- _Your goal_: Write every line below out again, exactly as given, but leave out the pictures.

- _Data segment_:
----------------

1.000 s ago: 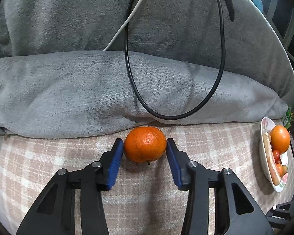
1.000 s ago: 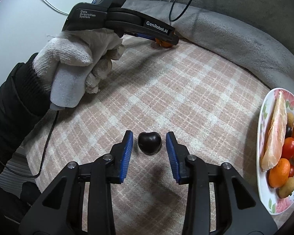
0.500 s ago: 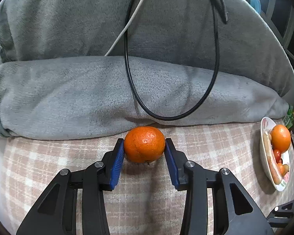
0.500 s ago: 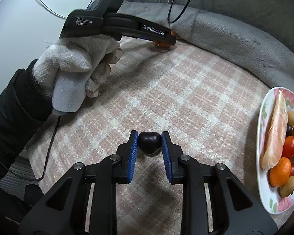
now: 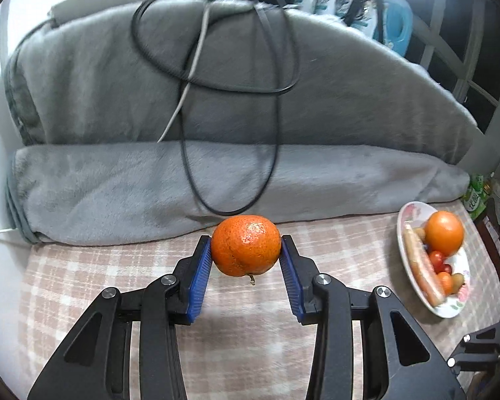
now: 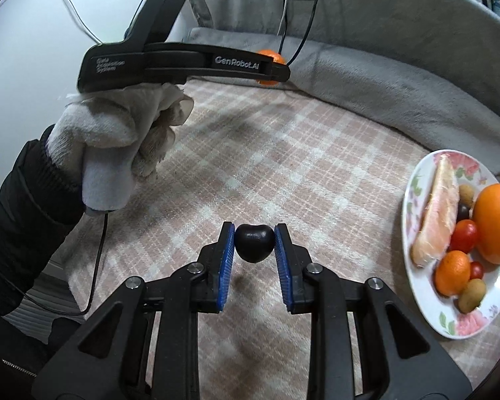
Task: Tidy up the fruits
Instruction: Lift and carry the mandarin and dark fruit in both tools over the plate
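My left gripper (image 5: 246,250) is shut on an orange mandarin (image 5: 246,246), held off the pink plaid cloth (image 5: 236,330) with its stem hanging below. In the right wrist view the same mandarin (image 6: 269,56) shows behind the left gripper's black body, carried by a white-gloved hand (image 6: 116,146). My right gripper (image 6: 254,241) is shut on a small dark cherry (image 6: 254,242), lifted just above the plaid cloth (image 6: 283,153). A floral plate (image 6: 416,176) at the right holds a big orange (image 6: 496,223), a pomelo segment (image 6: 438,216), cherry tomatoes and small fruits. The left wrist view also shows that plate (image 5: 404,233).
A thick grey blanket (image 5: 216,173) is folded along the far edge of the cloth. Black and white cables (image 5: 273,123) hang loose over it. Bottles and bags stand behind at the upper right. A dark sleeve (image 6: 23,206) fills the left side of the right wrist view.
The right gripper's jaws closed onto the cherry and raised it slightly. The left gripper lifted the mandarin off the cloth and drew back from the blanket; more of the room behind came into sight.
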`<state>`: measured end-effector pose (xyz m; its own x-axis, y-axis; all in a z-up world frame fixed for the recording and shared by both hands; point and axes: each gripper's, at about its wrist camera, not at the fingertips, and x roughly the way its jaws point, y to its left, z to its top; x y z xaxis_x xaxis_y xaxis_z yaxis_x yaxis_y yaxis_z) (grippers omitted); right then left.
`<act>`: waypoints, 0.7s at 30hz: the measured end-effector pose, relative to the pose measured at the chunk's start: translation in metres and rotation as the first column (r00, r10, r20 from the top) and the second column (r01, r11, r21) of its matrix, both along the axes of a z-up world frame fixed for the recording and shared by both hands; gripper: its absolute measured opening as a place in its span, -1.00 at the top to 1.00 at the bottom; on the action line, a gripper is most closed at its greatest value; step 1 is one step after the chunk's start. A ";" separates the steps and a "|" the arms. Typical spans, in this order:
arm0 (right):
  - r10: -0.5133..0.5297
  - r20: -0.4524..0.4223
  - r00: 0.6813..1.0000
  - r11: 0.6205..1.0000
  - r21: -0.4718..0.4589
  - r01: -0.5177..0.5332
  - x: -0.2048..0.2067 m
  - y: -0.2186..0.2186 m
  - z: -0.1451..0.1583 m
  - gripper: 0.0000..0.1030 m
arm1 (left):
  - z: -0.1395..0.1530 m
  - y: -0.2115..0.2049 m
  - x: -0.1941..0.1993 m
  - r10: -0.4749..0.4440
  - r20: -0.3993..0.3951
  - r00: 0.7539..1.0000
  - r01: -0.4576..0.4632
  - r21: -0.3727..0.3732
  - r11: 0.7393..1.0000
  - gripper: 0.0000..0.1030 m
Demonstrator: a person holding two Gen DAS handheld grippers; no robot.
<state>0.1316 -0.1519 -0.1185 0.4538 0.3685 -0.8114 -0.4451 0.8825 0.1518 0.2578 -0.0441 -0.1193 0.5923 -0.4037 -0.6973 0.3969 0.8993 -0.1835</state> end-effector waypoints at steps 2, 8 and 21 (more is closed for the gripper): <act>-0.010 0.011 1.000 1.000 0.003 0.010 -0.003 -0.004 0.005 0.51 | 0.007 -0.006 -0.005 -0.009 0.010 1.000 0.009 -0.006 1.000 0.24; -0.044 0.040 0.998 0.999 0.024 0.044 -0.012 -0.016 0.014 0.51 | 0.021 -0.019 -0.019 -0.033 0.023 0.999 0.034 -0.034 0.999 0.24; -0.183 0.083 0.980 0.981 0.078 0.176 -0.043 -0.073 0.035 0.51 | 0.047 -0.044 -0.049 -0.115 0.056 0.992 0.119 -0.068 0.991 0.24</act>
<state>0.0886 -0.2253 -0.0840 0.5873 0.3291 -0.7395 -0.2950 0.9378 0.1830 0.2083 -0.0880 -0.0727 0.5731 -0.5199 -0.6334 0.5091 0.8316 -0.2220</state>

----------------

- _Answer box_:
1.000 s ago: 
1.000 s ago: 
0.500 s ago: 
0.500 s ago: 
now: 
now: 
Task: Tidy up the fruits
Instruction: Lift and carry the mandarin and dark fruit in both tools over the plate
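My left gripper (image 5: 246,250) is shut on an orange mandarin (image 5: 246,246), held off the pink plaid cloth (image 5: 236,330) with its stem hanging below. In the right wrist view the same mandarin (image 6: 269,56) shows behind the left gripper's black body, carried by a white-gloved hand (image 6: 116,146). My right gripper (image 6: 254,241) is shut on a small dark cherry (image 6: 254,242), lifted just above the plaid cloth (image 6: 283,153). A floral plate (image 6: 416,176) at the right holds a big orange (image 6: 496,223), a pomelo segment (image 6: 438,216), cherry tomatoes and small fruits. The left wrist view also shows that plate (image 5: 404,233).
A thick grey blanket (image 5: 216,173) is folded along the far edge of the cloth. Black and white cables (image 5: 273,123) hang loose over it. Bottles and bags stand behind at the upper right. A dark sleeve (image 6: 23,206) fills the left side of the right wrist view.
The right gripper's jaws closed onto the cherry and raised it slightly. The left gripper lifted the mandarin off the cloth and drew back from the blanket; more of the room behind came into sight.
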`<state>`: measured end-effector pose (xyz m; its own x-axis, y-axis; all in a z-up world frame fixed for the recording and shared by both hands; point and axes: each gripper's, at about its wrist camera, not at the fingertips, and x roughly the way its jaws point, y to its left, z to its top; x y z xaxis_x xaxis_y xaxis_z yaxis_x yaxis_y yaxis_z) (grippers omitted); right then left.
`<act>`: waypoints, 0.7s at 30hz: the measured end-effector pose, relative to the pose measured at the chunk's start: translation in metres and rotation as the first column (r00, r10, r20 from the top) and the second column (r01, r11, r21) of its matrix, both along the axes of a z-up world frame fixed for the recording and shared by both hands; gripper: its absolute measured opening as a place in its span, -1.00 at the top to 1.00 at the bottom; on the action line, a gripper is most closed at its greatest value; step 1 is one step after the chunk's start. A ";" separates the steps and a "|" the arms. Typical spans, in this order:
arm0 (right):
  - r10: -0.5133..0.5297
  - r20: -0.4524..0.4223
  - r00: 0.6813..1.0000
  - r11: 0.6205..1.0000
  - r21: -0.4718..0.4589
  - r01: -0.5177..0.5332
  - x: -0.2048..0.2067 m
  - y: -0.2186..0.2186 m
  - z: -0.1451..0.1583 m
  - gripper: 0.0000..0.1030 m
arm1 (left):
  - z: -0.1395..0.1530 m
  - y: -0.2115..0.2049 m
  - x: -0.1941..0.1993 m
  - r10: -0.4749..0.4440
  - r20: -0.3993..0.3951
  - r00: 0.7539..1.0000
  - r01: -0.4576..0.4632
  - r21: -0.3727..0.3732
  - r11: 0.7393..1.0000
  - gripper: 0.0000..0.1030 m
Demonstrator: a person holding two Gen DAS handheld grippers; no robot.
<state>0.1316 -0.1519 -0.1185 0.4538 0.3685 -0.8114 -0.4451 0.8825 0.1518 0.2578 -0.0441 -0.1193 0.5923 -0.4037 -0.6973 0.3969 0.8993 -0.1835</state> end-effector waypoints at steps 2, 8 and 21 (more is closed for the gripper): <act>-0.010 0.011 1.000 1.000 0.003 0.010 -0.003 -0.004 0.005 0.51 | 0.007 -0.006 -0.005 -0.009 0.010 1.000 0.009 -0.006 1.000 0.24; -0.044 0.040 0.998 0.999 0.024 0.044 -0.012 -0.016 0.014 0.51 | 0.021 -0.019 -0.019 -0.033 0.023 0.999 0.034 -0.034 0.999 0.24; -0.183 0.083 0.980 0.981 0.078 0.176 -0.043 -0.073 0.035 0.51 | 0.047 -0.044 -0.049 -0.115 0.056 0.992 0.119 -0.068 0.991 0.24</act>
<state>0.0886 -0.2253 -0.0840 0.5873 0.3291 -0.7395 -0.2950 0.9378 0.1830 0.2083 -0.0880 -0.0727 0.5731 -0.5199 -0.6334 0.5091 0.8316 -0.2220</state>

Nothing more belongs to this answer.